WHAT TO PRODUCE: Exclude the pictures, then restate exactly each line of the data below from the first through the line containing "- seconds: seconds".
- - - - - - -
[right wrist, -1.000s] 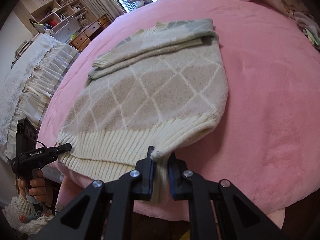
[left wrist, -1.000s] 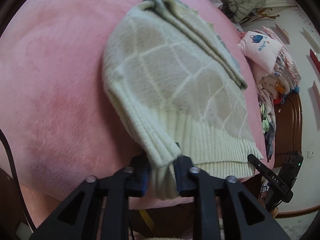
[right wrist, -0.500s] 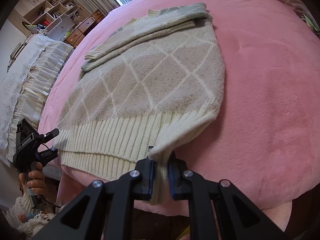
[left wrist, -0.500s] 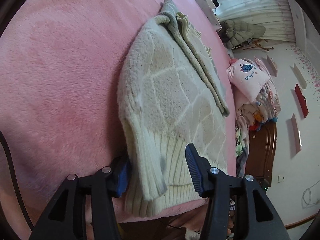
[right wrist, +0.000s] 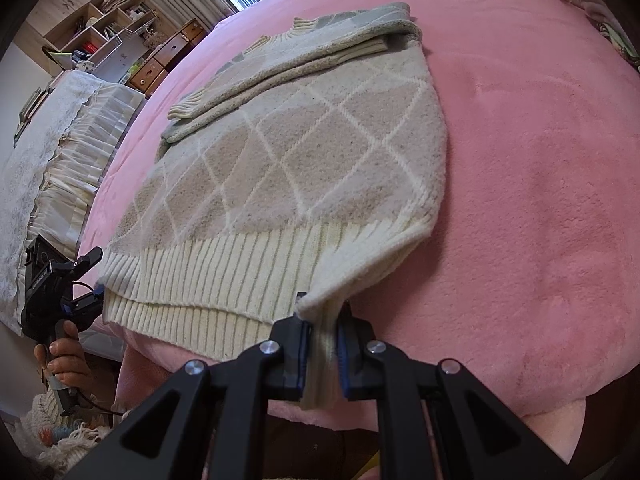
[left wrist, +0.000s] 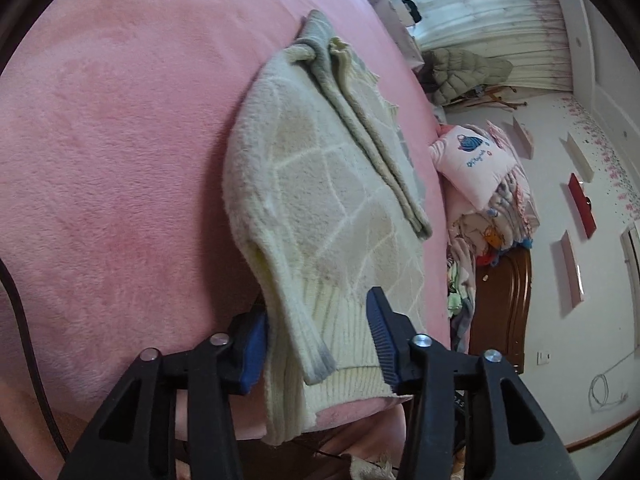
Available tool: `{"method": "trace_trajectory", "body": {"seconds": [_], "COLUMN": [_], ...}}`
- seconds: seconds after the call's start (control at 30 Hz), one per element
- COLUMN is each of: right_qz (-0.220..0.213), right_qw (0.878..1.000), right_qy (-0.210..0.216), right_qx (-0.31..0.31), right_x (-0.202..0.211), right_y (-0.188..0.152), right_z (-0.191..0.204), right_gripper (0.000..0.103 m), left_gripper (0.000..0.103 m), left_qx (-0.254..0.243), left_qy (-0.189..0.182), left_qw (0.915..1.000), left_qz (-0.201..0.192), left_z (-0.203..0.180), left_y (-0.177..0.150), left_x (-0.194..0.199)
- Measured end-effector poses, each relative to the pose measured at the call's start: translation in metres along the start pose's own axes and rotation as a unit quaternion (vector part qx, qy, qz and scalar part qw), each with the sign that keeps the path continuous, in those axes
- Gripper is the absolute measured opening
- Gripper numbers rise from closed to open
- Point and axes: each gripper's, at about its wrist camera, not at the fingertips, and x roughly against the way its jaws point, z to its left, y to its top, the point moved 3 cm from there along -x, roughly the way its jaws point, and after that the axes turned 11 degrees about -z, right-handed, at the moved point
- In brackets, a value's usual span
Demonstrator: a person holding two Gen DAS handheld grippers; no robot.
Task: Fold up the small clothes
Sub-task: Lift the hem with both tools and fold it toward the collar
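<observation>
Released since the earlier frame: sweater [left wrist: 316,184] corner formerly pinched by left gripper [left wrist: 316,350], jaws then opened and lately narrowed a little. Jaws now partly apart, straddling the ribbed hem corner and hanging cuff [left wrist: 316,360]; left pad close against the knit, right pad clear of it, no grip. Right gripper [right wrist: 322,354]: jaws nearly closed, clamped on the opposite hem corner, fabric bunched between pads. Sweater location: flat on pink bed [right wrist: 540,208], diamond pattern up, sleeves folded across the far end, hem at the near edge. Left gripper handle held by a hand [right wrist: 60,354], seen in right wrist view
</observation>
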Motion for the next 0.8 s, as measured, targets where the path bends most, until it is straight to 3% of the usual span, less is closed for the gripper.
{"method": "trace_trajectory", "body": {"seconds": [0.07,0.13,0.33,0.6,0.8], "right_qz": [0.0,-0.001,-0.002,-0.044,-0.084], "right_qw": [1.0,1.0,1.0,0.998,0.995], "right_qy": [0.0,0.0,-0.002,0.006,0.024], "right_qx": [-0.001,-0.001,0.005,0.04,0.039], "right_x": [0.0,0.001,0.001,0.02,0.035], "right_y": [0.0,0.0,0.001,0.022,0.061], "right_z": [0.0,0.0,0.001,0.017,0.028], "right_gripper": [0.012,0.012,0.011,0.011,0.01], "left_gripper": [0.032,0.015,0.008,0.007,0.007], "left_qx": [0.003,-0.001,-0.064,-0.119,-0.141], "left_qy": [0.016,0.03,0.099,0.074,0.056], "left_qw": [0.9999,0.9995,0.993,0.9901,0.9882], "left_qz": [0.002,0.003,0.011,-0.013,-0.023], "left_z": [0.004,0.006,-0.003,-0.053,-0.092], "left_y": [-0.001,-0.002,-0.006,0.013,0.036], "left_x": [-0.001,-0.001,-0.002,0.007,-0.008]}}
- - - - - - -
WRITTEN RESPONSE:
[right wrist, -1.000s] 
[left wrist, -1.000s] 
[right wrist, -0.500s] 
[left wrist, -0.500s] 
[right wrist, +0.000s] 
[left wrist, +0.000s] 
Available tool: `{"method": "trace_trajectory", "body": {"seconds": [_], "COLUMN": [_], ...}}`
- seconds: seconds after the call's start (control at 30 Hz), one per element

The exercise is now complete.